IVF-Flat#

IVF-Flat is an inverted file index (IVF) algorithm, which in the context of nearest neighbors means that data points are partitioned into clusters. At search time, brute-force is performed only in a (user-defined) subset of the closest clusters. In practice, this algorithm can search the index much faster than brute-force and often still maintain an acceptable recall, though this comes with the drawback that the index itself copies the original training vectors into a memory layout that is optimized for fast memory reads and adds some additional memory storage overheads. Once the index is trained, this algorithm no longer requires the original raw training vectors.

IVF-Flat tends to be a great choice when

1. like brute-force, there is enough device memory available to fit all of the vectors in the index, and 2. exact recall is not needed. as with the other index types, the tuning parameters are used to trade-off recall for search latency / throughput.

[ C API | C++ API | Python API | Rust API ]

Filtering considerations#

IVF methods only apply filters to the lists which are probed for each query point.

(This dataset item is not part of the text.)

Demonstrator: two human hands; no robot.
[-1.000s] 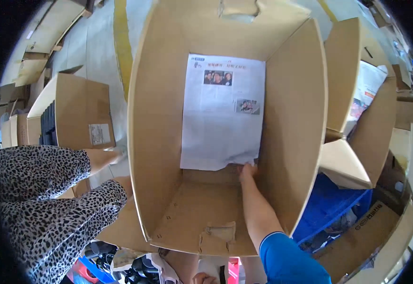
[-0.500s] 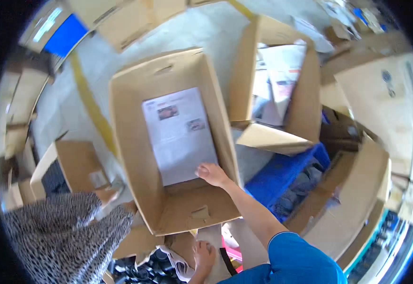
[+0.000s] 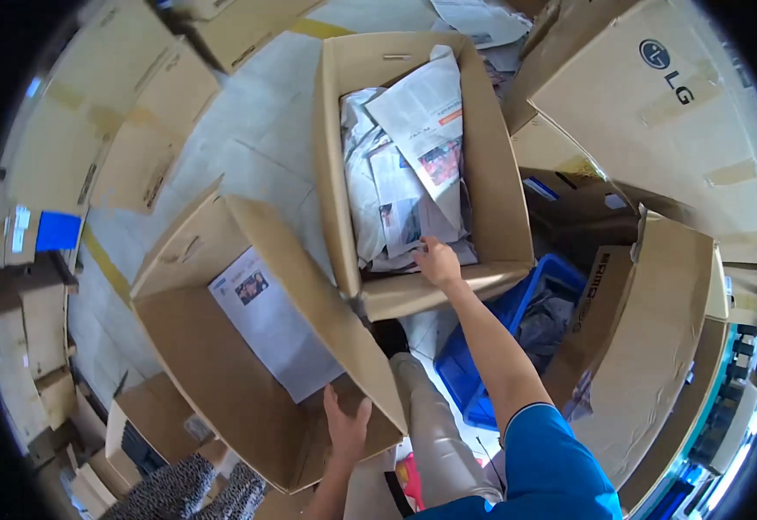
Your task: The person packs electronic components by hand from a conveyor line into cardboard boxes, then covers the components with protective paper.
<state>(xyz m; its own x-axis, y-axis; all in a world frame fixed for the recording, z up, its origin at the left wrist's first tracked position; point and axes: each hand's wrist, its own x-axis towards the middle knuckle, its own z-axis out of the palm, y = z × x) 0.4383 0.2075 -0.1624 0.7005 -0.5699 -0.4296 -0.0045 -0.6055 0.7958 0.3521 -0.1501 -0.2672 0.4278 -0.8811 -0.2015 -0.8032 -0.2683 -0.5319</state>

As a result, the results of a filtered query will likely differ signficiantly from the results of a filtering applid to an exact method like brute-force. For example. imagine you have 3 IVF lists each containing 2 vectors and you perform a query against only the closest 2 lists but you filter out all but 1 element. If that remaining element happens to be in one of the lists which was not proved, it will not be considered at all in the search results. It’s important to consider this when using any of the IVF methods in your applications.

Configuration parameters#

Build parameters#

Name

Default

Description

n_lists

sqrt(n)

Number of coarse clusters used to partition the index. A good heuristic for this value is sqrt(n_vectors_in_index)

add_data_on_build

True

Should the training points be added to the index after the index is built?

kmeans_train_iters

20

Max number of iterations for k-means training before convergence is assumed. Note that convergence could happen before this number of iterations.

kmeans_trainset_fraction

0.5

Fraction of points that should be subsampled from the original dataset to train the k-means clusters. Default is 1/2 the training dataset. This can often be reduced for very large datasets to improve both cluster quality and the build time.

adaptive_centers

false

Should the existing trained centroids adapt to new points that are added to the index? This provides a trade-off between improving recall at the expense of having to compute new centroids for clusters when new points are added. When points are added in large batches, the performance cost may not be noticeable.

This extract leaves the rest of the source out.